--- What this task involves ---
Output nothing but the lines from the one holding "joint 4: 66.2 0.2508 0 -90" to the end of the listing. Reproduce them exactly, without the pictures.

::: Given data :::

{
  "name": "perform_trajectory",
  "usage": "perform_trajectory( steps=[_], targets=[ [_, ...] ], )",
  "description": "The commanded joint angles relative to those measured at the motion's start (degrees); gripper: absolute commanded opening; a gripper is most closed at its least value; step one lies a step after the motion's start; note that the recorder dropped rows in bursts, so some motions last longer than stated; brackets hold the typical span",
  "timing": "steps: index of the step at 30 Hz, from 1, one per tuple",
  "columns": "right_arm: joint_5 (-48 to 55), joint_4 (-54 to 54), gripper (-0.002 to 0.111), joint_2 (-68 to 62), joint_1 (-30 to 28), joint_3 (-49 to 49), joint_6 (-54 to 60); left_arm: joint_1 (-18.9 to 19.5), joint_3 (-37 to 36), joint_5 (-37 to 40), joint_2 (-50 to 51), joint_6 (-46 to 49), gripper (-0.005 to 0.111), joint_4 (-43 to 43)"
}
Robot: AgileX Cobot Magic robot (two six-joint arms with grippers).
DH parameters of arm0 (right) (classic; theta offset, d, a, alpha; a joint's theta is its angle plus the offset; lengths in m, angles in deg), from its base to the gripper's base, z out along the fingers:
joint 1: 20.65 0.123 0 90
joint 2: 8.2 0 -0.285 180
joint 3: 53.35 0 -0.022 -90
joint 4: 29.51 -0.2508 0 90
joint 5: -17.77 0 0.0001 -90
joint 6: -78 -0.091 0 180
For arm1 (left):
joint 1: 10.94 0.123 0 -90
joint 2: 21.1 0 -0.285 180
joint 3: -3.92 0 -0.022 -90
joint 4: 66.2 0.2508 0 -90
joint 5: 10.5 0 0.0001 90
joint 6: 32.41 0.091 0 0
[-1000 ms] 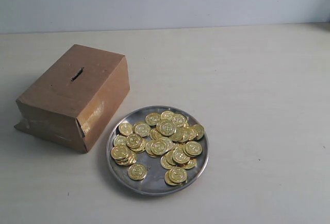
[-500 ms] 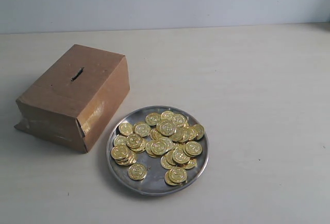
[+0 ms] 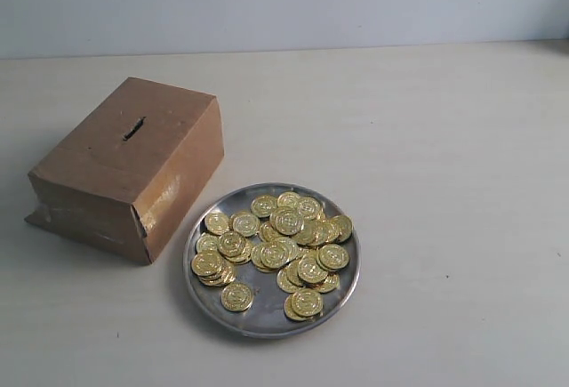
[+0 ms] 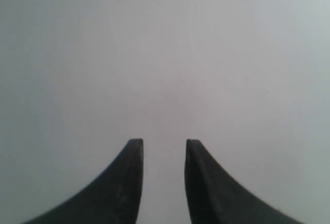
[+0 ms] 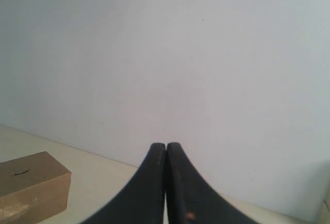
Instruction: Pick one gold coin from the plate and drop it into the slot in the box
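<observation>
A shiny silver plate (image 3: pixel 203 276) lies on the pale table and holds several gold coins (image 3: pixel 286 221) heaped across it. Touching distance to its left stands the brown cardboard box (image 3: pixel 107 173), tape along its edges, with the dark slot (image 3: pixel 133 128) in its top face. Neither arm shows in the exterior view. In the left wrist view my left gripper (image 4: pixel 164 142) is open, with only a blank grey wall behind its black fingers. In the right wrist view my right gripper (image 5: pixel 166 145) is shut with nothing in it, and the box (image 5: pixel 31 188) with its slot (image 5: pixel 21 172) sits far off to one side.
The table top (image 3: pixel 444 182) is pale wood-grain and meets a light grey wall (image 3: pixel 284 0) at the back. A pale object edge (image 5: pixel 326 206) shows at the border of the right wrist view.
</observation>
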Motion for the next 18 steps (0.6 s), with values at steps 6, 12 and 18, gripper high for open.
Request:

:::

--- Answer box ---
joint 4: 66.2 0.2508 0 -90
joint 5: 10.5 0 0.0001 90
joint 6: 32.41 0.091 0 0
[-1000 ms] 
[-500 ms] 
[+0 ms] 
[+0 ms] 
[+0 ms] 
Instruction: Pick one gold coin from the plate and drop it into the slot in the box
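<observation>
A shiny silver plate (image 3: pixel 203 276) lies on the pale table and holds several gold coins (image 3: pixel 286 221) heaped across it. Touching distance to its left stands the brown cardboard box (image 3: pixel 107 173), tape along its edges, with the dark slot (image 3: pixel 133 128) in its top face. Neither arm shows in the exterior view. In the left wrist view my left gripper (image 4: pixel 164 142) is open, with only a blank grey wall behind its black fingers. In the right wrist view my right gripper (image 5: pixel 166 145) is shut with nothing in it, and the box (image 5: pixel 31 188) with its slot (image 5: pixel 21 172) sits far off to one side.
The table top (image 3: pixel 444 182) is pale wood-grain and meets a light grey wall (image 3: pixel 284 0) at the back. A pale object edge (image 5: pixel 326 206) shows at the border of the right wrist view.
</observation>
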Motion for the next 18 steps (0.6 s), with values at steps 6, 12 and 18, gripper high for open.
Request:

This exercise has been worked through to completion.